Eventuels troubles avant le 2e tour : Rajoelina, Ratsiraka et Pety dans le collimateur



Jacaranda
La communauté internationale et la CENI-T restent intransigeantes sur d’éventuelles tentatives de déstabilisation du processus électoral.
La communauté internationale et la CENI-T restent intransigeantes sur d’éventuelles tentatives de déstabilisation du processus électoral.

La Communauté internationale et la CENI-T ne toléreront aucun acte de déstabilisation visant à annuler le second tour de la Présidentielle prévue le 20 décembre.

La réunion que la CENI-T a tenue  jeudi dernier à Alarobia avec les représentants des pays membres du Pacem a permis aux deux parties d’évaluer le résultat des efforts fournis pour la tenue du 1er tour de la Présidentielle. Une occasion pour les bailleurs de fonds du processus électoral malgache de confirmer l’importance capitale qu’ils accordent au respect du calendrier fixé par la Commission électorale. Ces bailleurs ont confié à la CENI-T une mission qui consiste à surveiller les  actes de déstabilisation du processus électoral  ayant pour but d’annuler le second tour prévu le 20 décembre prochain. En fait, la communauté internationale fait allusion aux actions de l’APFN (Alliance pour la Paix et la Refondation de la Nation) présidée par Pety Rakotoniaina.  Pour l’opinion publique, la présence du PDS de Fianarantsoa et du président de la Transition Andry Rajoelina au 77e anniversaire de l’amiral Didier Ratsiraka à Ilafy constitue une preuve que les trois s’associent pour atteindre le même objectif : annulation du 2e tour de la Présidentielle.

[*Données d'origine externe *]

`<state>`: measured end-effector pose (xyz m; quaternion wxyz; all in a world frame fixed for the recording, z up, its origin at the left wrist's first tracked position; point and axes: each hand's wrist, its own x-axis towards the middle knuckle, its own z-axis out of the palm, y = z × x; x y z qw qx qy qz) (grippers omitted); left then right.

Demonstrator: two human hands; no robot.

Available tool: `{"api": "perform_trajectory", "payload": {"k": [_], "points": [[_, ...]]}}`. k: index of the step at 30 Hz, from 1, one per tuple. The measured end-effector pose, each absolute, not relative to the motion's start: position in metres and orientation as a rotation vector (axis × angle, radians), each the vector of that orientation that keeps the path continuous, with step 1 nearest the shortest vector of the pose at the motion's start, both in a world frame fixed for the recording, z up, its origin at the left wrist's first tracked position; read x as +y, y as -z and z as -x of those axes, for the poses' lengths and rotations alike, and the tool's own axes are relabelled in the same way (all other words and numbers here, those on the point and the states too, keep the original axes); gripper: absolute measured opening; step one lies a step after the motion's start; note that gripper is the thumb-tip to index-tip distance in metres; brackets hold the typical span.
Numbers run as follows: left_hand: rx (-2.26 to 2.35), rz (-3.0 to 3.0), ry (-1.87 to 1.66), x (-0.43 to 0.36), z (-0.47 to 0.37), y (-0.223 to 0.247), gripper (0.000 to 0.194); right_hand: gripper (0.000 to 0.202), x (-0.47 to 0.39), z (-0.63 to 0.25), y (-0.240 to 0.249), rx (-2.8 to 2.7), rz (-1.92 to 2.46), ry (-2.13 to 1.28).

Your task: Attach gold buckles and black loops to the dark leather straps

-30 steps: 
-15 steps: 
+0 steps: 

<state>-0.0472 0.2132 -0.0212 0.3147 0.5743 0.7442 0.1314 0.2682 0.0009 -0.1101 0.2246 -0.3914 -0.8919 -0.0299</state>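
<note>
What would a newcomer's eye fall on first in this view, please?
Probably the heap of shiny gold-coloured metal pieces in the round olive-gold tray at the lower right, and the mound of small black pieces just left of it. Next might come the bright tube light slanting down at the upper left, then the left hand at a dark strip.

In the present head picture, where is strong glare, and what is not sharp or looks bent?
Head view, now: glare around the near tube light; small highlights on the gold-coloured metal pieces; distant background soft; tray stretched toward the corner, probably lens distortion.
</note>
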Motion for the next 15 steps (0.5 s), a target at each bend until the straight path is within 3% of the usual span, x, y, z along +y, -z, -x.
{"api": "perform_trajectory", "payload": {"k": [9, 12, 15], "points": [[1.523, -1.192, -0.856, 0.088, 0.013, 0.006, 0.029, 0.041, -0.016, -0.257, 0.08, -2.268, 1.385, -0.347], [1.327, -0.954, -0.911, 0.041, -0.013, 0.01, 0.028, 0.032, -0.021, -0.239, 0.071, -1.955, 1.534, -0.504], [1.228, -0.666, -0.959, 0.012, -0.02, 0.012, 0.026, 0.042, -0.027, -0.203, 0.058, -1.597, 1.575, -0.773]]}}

Fermes mises en garde. Avant le 1er tour, la présidente de la CENI-T Atallah Béatrice a déjà lancé une ferme mise en garde  à l’endroit de  Pety Rakotoniaina. Mais, cela n’a pas dissuadé le leader de l’APRN qui bénéficie visiblement du soutien de « Deba »  lui aussi  farouchement opposé  à la poursuite du processus électoral en cours. Par ailleurs, les forces de l’ordre ont maintes fois mis en garde tous ceux qui seraient tentés de déstabiliser les élections. C’est pour cette raison que l’Alliance pour la Paix et la Refondation de la Nation ne peut pas jusqu’à présent tenir ses manifestations dans la Capitale. L’Alliance n’a pas pu à deux reprises  honoré  ses rendez-vous avec la population tananarivienne. En tout cas, avec la pression de la communauté internationale et la détermination de la Commission Electorale Nationale Indépendante pour la Transition, Madagascar est arrivé à un point   de non retour quant à la tenue du second tour de la Présidentielle prévue le 20 décembre 2013. D’ailleurs, les deux candidats, Jean Louis Robinson et Hery Rajaonarimampianina, semblent être prêts à s’affronter.